### Assignment
Copy all the data exactly, except the pictures.
[Opening Given information section]
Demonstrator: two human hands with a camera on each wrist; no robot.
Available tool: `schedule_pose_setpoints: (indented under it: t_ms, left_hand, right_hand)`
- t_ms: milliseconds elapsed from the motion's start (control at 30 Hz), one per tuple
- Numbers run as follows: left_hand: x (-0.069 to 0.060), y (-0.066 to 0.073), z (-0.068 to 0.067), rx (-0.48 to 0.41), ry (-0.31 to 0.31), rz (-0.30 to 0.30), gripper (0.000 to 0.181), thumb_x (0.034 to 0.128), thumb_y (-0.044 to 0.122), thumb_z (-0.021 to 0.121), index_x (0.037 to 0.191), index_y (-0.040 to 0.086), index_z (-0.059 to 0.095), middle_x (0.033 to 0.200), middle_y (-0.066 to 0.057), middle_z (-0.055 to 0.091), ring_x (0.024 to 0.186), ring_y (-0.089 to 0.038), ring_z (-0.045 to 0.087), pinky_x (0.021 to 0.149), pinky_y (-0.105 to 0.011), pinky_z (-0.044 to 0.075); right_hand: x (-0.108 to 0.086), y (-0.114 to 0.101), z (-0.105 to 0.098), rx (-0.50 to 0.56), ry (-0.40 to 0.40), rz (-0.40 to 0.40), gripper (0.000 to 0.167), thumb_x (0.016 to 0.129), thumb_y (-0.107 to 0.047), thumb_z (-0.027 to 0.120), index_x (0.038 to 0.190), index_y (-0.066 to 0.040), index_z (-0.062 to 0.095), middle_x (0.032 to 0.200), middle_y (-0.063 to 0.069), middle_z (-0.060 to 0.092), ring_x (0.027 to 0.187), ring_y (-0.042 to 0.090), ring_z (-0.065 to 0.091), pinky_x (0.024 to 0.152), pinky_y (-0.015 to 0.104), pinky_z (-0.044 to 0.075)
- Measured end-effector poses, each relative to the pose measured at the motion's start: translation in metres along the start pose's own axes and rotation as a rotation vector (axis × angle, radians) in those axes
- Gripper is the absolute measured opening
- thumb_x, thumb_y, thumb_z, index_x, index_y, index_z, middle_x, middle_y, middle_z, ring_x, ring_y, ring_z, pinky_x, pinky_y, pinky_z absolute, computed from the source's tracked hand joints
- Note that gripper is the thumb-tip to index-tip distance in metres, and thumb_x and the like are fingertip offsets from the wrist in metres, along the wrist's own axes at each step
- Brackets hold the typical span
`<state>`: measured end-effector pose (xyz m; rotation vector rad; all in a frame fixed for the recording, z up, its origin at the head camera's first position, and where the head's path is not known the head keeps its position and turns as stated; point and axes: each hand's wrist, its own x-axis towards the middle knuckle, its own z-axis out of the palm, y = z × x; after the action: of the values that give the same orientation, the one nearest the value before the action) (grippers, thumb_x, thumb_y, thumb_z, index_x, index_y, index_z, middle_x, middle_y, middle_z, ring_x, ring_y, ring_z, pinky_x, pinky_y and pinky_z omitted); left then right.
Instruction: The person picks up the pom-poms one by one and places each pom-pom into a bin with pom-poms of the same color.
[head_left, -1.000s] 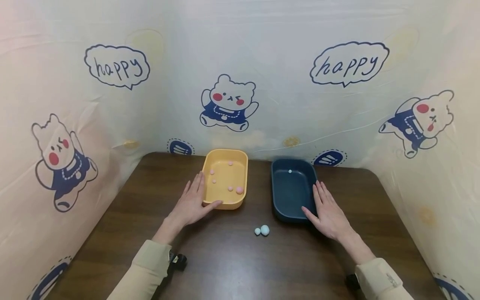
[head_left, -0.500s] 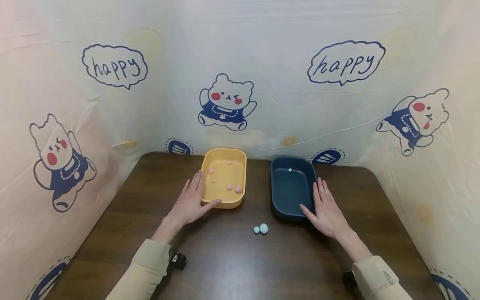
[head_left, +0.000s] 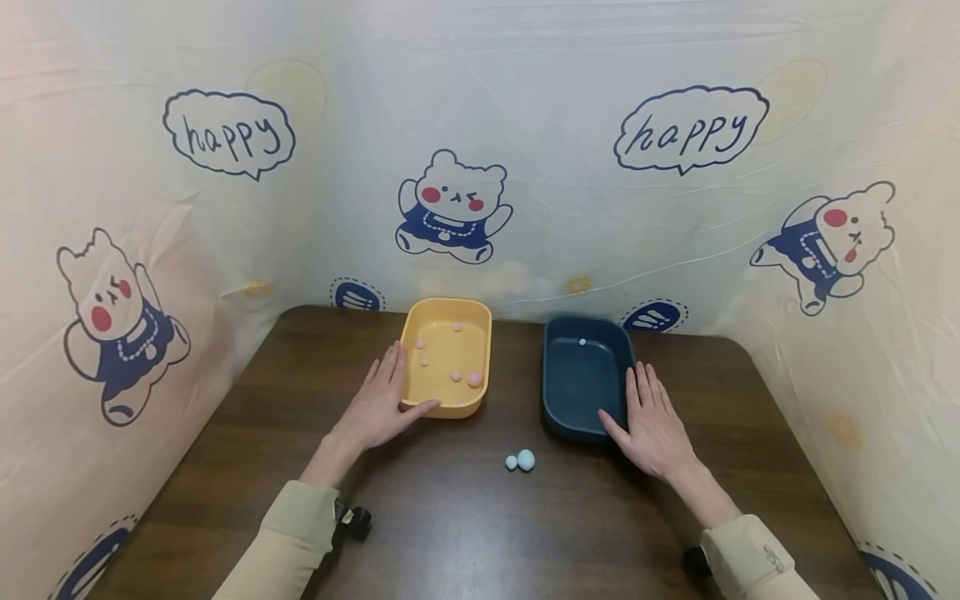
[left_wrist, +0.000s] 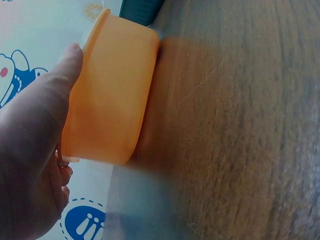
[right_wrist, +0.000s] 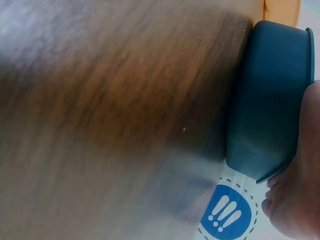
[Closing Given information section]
### Answer
Demonstrator: two human hands with a camera on each wrist; no robot.
Available tool: `schedule_pose_setpoints: (indented under it: t_ms, left_hand, right_hand)`
- t_ms: milliseconds elapsed from the motion's start (control at 30 Hz), one per tuple
- Numbers run as follows: left_hand: x (-0.069 to 0.060), y (-0.066 to 0.073), z (-0.068 to 0.067), rx (-0.48 to 0.41), ry (-0.31 to 0.31), rz (-0.30 to 0.30), gripper (0.000 to 0.181), thumb_x (0.034 to 0.128), thumb_y (-0.044 to 0.122), thumb_z (-0.021 to 0.121), index_x (0.037 to 0.191), index_y (-0.040 to 0.086), index_z (-0.059 to 0.095), middle_x (0.033 to 0.200), middle_y (-0.066 to 0.057), middle_z (-0.055 to 0.091), ring_x (0.024 to 0.186), ring_y (-0.089 to 0.038), ring_z (-0.045 to 0.087), pinky_x (0.021 to 0.149), pinky_y (-0.105 to 0.011), pinky_z (-0.044 to 0.075); right_hand: x (-0.108 to 0.086), y (-0.114 to 0.101), z (-0.105 to 0.098), rx (-0.50 to 0.56), ry (-0.40 to 0.40), rz (-0.40 to 0.40), gripper (0.000 to 0.167), thumb_x (0.016 to 0.129), thumb_y (-0.107 to 0.047), thumb_z (-0.027 to 0.120), index_x (0.038 to 0.190), index_y (-0.066 to 0.040), index_z (-0.062 to 0.095), middle_x (0.032 to 0.200), middle_y (-0.063 to 0.069), middle_z (-0.060 to 0.092), ring_x (0.027 to 0.187), ring_y (-0.042 to 0.090), ring_z (-0.065 to 0.091), pinky_x (0.024 to 0.152), pinky_y (-0.015 to 0.104), pinky_z (-0.044 to 0.075)
- Measured end-effector poses, each relative to the pose measured at the motion's start: translation in metres along the start pose's own axes and rotation as a rotation vector (axis × angle, radians) in those axes
- Gripper is the absolute measured opening
- thumb_x, thumb_y, thumb_z, index_x, index_y, index_z, middle_x, middle_y, middle_z, ring_x, ring_y, ring_z, pinky_x, pinky_y, pinky_z absolute, computed from the source's tracked hand joints
- Note that gripper is the thumb-tip to index-tip distance in metres, and thumb_x and the like are fingertip offsets from the wrist in metres, along the wrist's own axes at each step
- Brackets hold the typical span
`<state>`: measured end-effector pose (xyz m; rotation vector rad; all in a frame fixed for the recording, z up, its origin at the head camera's first position, and where the head's path is not known the head keeps its position and turns as stated; point and axes: each hand's wrist, its own x-axis towards the middle knuckle, its own z-axis out of the palm, y = z × x; after the action: of the values that give the same orientation, the one nearest the value before the action) (grippers, thumb_x, thumb_y, thumb_z, index_x, index_y, index_z, middle_x, middle_y, middle_z, ring_x, ring_y, ring_z, pinky_x, pinky_y and pinky_z omitted); left then right.
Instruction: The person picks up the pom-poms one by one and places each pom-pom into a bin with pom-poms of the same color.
[head_left, -1.000s] 
[head_left, -0.500s] 
[head_left, +0.000s] 
[left_wrist, +0.000s] 
[right_wrist, +0.000s] 

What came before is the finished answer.